Directions for this task
Find and copy each line of the records where the string "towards" shows up.

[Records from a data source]
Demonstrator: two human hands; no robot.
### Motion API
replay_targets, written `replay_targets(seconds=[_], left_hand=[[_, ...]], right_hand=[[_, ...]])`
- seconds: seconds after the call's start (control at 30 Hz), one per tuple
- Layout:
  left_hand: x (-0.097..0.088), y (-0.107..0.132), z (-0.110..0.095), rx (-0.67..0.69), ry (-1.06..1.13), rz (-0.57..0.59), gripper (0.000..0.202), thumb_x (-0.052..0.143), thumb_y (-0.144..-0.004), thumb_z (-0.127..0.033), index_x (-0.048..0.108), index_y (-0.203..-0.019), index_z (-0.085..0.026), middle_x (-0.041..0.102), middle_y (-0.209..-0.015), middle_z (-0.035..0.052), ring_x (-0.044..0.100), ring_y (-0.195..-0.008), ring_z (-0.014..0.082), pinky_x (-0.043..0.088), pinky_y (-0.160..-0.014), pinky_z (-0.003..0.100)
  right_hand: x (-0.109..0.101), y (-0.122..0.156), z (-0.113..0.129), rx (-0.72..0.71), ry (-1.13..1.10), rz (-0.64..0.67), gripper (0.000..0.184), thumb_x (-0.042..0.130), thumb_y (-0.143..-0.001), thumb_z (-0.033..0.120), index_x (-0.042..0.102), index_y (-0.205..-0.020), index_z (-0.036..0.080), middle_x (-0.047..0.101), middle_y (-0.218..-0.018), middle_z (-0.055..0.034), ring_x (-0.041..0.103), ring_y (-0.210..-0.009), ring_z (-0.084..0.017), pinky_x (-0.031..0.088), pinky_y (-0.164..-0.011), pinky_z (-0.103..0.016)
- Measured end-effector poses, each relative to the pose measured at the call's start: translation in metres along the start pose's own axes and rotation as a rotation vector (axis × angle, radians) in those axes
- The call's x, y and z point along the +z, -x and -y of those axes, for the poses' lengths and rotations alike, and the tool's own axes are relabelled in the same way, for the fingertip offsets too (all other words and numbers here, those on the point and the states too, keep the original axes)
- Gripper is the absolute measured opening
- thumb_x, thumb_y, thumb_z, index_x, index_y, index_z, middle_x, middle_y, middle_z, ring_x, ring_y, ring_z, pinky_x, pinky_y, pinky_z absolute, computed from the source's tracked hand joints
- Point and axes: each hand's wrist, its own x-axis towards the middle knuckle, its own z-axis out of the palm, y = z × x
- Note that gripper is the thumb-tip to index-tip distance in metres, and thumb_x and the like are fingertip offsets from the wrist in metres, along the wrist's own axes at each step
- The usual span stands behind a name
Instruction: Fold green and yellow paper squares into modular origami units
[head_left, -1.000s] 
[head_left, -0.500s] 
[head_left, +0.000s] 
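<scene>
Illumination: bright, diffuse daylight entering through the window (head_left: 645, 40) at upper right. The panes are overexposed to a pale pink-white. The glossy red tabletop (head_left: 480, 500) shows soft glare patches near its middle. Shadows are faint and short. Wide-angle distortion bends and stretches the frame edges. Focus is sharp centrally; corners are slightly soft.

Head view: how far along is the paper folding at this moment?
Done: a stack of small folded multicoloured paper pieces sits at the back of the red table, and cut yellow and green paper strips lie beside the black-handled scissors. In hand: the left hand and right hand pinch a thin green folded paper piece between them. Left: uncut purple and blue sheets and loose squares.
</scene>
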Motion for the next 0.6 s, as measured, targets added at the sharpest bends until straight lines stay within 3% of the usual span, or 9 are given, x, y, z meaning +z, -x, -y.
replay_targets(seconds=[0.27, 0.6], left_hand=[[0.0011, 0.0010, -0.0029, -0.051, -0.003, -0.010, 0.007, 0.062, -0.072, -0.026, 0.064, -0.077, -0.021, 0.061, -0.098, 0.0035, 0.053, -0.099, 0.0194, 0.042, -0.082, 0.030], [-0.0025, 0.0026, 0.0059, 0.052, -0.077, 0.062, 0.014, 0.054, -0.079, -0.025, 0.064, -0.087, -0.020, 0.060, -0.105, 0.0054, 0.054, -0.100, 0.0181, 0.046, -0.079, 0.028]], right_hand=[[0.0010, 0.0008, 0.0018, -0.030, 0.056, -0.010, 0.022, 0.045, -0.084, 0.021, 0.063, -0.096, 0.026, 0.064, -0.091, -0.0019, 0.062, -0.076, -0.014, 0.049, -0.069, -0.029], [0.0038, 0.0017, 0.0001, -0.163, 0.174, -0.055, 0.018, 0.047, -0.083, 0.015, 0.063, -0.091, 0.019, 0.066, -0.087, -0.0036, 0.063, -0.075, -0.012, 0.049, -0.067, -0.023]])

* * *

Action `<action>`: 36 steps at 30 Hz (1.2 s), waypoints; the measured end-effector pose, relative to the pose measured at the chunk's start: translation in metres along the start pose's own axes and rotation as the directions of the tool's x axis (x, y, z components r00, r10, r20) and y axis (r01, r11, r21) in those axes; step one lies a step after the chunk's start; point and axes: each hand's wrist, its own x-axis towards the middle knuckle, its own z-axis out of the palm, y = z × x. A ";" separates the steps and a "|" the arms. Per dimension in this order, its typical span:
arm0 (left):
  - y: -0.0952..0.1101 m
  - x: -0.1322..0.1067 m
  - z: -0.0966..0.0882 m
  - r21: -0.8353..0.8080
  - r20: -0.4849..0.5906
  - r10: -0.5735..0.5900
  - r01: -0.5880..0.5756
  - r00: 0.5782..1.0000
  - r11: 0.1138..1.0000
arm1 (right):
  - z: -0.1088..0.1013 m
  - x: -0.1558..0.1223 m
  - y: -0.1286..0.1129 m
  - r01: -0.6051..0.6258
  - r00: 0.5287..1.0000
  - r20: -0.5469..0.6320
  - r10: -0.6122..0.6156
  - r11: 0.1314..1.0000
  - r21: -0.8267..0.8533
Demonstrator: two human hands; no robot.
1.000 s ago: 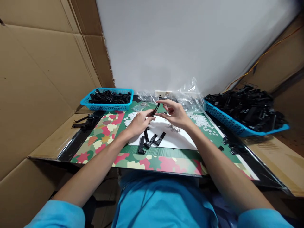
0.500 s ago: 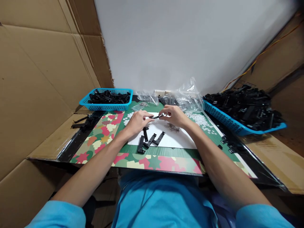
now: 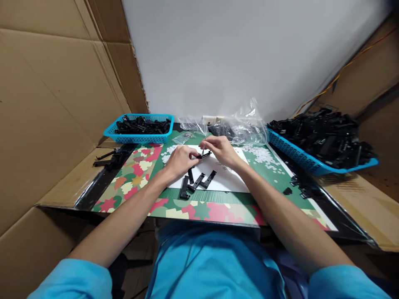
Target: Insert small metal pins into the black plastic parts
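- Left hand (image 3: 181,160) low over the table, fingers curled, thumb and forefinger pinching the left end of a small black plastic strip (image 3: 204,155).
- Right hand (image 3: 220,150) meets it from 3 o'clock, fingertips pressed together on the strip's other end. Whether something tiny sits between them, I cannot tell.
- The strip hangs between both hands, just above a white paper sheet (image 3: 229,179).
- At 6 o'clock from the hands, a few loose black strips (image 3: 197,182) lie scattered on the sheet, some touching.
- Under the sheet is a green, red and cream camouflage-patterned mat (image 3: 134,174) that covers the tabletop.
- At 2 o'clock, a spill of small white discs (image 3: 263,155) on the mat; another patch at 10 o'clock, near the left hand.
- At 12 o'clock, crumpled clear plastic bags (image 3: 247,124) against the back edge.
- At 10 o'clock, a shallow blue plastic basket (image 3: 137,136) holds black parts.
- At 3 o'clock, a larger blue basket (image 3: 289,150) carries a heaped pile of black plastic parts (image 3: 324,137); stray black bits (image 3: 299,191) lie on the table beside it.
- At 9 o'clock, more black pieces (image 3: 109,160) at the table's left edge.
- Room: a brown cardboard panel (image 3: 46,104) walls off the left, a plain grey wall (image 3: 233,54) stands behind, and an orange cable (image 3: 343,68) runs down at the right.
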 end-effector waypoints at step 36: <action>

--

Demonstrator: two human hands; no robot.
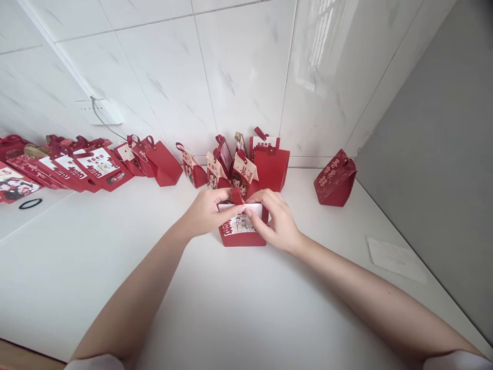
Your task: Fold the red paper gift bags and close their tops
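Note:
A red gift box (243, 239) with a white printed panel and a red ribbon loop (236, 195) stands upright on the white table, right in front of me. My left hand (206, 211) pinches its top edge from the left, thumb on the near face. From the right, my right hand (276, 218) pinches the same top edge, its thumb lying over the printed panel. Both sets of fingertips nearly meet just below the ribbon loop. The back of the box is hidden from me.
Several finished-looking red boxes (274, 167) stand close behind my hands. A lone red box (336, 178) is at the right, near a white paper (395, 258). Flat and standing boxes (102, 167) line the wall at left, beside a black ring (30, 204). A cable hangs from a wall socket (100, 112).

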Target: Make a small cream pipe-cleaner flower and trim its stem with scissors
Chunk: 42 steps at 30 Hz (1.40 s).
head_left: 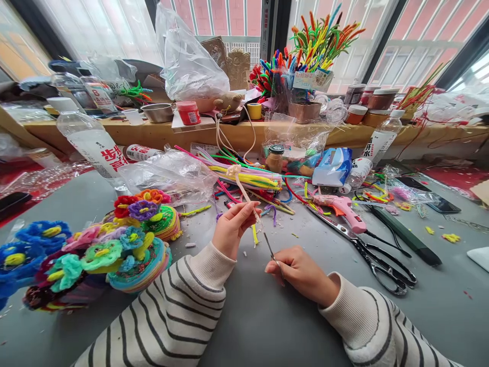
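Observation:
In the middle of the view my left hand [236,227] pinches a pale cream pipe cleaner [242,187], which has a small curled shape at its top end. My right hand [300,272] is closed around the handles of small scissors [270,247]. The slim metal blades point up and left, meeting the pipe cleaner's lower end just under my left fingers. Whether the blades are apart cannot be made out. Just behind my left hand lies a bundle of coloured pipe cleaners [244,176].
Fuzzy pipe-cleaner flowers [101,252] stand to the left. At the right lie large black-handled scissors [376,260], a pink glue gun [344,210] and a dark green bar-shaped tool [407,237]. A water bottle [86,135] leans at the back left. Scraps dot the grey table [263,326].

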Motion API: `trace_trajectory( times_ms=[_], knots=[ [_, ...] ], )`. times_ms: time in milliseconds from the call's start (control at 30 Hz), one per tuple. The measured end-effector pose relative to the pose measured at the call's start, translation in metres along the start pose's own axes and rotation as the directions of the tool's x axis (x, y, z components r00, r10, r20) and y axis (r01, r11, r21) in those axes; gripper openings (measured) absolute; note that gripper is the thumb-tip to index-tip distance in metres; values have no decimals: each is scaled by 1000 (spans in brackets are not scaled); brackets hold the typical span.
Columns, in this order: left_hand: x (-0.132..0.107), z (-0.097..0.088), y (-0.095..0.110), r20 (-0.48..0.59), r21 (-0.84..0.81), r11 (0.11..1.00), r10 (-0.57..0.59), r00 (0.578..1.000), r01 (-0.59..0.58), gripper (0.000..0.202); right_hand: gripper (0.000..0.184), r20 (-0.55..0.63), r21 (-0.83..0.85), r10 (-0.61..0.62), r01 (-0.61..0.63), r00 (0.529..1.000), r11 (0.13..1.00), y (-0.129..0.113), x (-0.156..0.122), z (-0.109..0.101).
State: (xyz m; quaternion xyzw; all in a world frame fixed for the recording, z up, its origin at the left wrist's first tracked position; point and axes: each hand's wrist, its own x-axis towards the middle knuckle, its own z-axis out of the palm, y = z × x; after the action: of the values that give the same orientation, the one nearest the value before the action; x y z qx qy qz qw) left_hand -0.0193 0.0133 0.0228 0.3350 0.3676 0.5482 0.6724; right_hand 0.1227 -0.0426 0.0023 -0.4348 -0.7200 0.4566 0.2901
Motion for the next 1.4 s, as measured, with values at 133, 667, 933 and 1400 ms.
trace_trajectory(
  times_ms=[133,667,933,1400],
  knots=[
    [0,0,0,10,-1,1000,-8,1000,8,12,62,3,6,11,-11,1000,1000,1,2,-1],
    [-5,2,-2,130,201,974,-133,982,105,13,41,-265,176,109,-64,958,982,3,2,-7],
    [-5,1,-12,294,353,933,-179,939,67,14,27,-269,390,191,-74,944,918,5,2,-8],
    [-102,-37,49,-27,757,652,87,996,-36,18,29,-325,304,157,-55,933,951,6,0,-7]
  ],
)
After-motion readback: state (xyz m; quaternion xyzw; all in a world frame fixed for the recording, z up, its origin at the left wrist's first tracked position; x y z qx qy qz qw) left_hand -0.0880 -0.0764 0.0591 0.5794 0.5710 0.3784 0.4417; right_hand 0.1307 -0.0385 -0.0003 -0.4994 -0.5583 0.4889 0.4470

Response
- Point and axes: each hand's wrist, its own x-axis towards the middle knuckle, its own z-axis out of the palm, y = z × x
Action `<action>`: 36 steps at 30 Hz (1.2 s), waypoints; the measured end-effector pose, relative to the pose measured at the chunk's start: translation in metres along the start pose's own axes and rotation as the directions of the tool's x axis (x, y, z components r00, r10, r20) and y axis (r01, r11, r21) in those axes; step one lies a step after the chunk's start; point and axes: each hand's wrist, its own x-axis towards the middle knuckle, its own z-axis out of the palm, y = z × x. A ";" separates the steps and a "|" the arms. Per dimension in this order, its typical span:
State: (xyz m; quaternion xyzw; all in a world frame fixed for the recording, z up, its origin at the left wrist's first tracked position; point and axes: each hand's wrist, its own x-axis towards the middle knuckle, its own z-axis out of the palm, y = z × x; after the action: of the values that give the same orientation, the one nearest the value before the action; x y z qx qy qz qw) left_hand -0.0193 0.0133 0.0228 0.3350 0.3676 0.5482 0.6724; right_hand 0.1227 -0.0426 0.0023 -0.4348 -0.7200 0.4566 0.2901

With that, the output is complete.